PROMPT:
Nothing but an exact repeat of the entries below should appear in your answer.

Collection entries:
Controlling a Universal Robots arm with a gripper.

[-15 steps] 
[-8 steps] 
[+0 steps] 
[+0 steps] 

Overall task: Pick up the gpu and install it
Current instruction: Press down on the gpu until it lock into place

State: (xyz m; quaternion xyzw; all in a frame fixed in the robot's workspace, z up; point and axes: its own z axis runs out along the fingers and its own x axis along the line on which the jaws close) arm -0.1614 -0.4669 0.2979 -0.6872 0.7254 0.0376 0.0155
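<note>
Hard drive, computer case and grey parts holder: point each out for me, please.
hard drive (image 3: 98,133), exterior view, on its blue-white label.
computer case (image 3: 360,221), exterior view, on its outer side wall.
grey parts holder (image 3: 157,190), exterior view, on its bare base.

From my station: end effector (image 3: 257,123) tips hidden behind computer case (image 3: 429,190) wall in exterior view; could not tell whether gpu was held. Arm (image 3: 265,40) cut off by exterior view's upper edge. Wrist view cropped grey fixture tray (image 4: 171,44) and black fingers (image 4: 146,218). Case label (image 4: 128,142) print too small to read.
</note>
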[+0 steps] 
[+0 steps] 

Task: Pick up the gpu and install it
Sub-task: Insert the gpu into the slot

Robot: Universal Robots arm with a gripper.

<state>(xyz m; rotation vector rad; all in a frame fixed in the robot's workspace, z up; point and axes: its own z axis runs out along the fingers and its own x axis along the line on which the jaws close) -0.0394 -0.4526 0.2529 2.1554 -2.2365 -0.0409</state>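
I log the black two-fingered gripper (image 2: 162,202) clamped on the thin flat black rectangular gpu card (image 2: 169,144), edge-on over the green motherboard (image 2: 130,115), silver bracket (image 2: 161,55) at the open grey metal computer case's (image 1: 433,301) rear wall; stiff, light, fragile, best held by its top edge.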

SOLUTION TO THIS EXERCISE:
Controlling a Universal Robots arm with a gripper.

[-15 steps] 
[-8 steps] 
[+0 steps] 
[+0 steps] 

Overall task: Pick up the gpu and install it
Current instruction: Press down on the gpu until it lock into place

State: (xyz m; quaternion xyzw; all in a frame fixed in the robot's workspace, z up; point and axes: its own z axis runs out along the fingers and its own x axis along the line on which the jaws close) arm -0.1614 -0.4669 0.2979 -0.6872 0.7254 0.0376 0.0155
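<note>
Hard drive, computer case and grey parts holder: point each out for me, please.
hard drive (image 3: 98,133), exterior view, on its blue-white label.
computer case (image 3: 360,221), exterior view, on its outer side wall.
grey parts holder (image 3: 157,190), exterior view, on its bare base.

From my station: end effector (image 3: 257,123) tips hidden behind computer case (image 3: 429,190) wall in exterior view; could not tell whether gpu was held. Arm (image 3: 265,40) cut off by exterior view's upper edge. Wrist view cropped grey fixture tray (image 4: 171,44) and black fingers (image 4: 146,218). Case label (image 4: 128,142) print too small to read.
</note>
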[+0 steps] 
[+0 steps] 

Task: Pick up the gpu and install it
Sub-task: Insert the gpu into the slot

Robot: Universal Robots arm with a gripper.

<state>(xyz m; rotation vector rad; all in a frame fixed in the robot's workspace, z up; point and axes: its own z axis runs out along the fingers and its own x axis along the line on which the jaws close) -0.0394 -0.4526 0.2529 2.1554 -2.2365 -0.0409</state>
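I log the black two-fingered gripper (image 2: 162,202) clamped on the thin flat black rectangular gpu card (image 2: 169,144), edge-on over the green motherboard (image 2: 130,115), silver bracket (image 2: 161,55) at the open grey metal computer case's (image 1: 433,301) rear wall; stiff, light, fragile, best held by its top edge.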

No additional work remains on the exercise.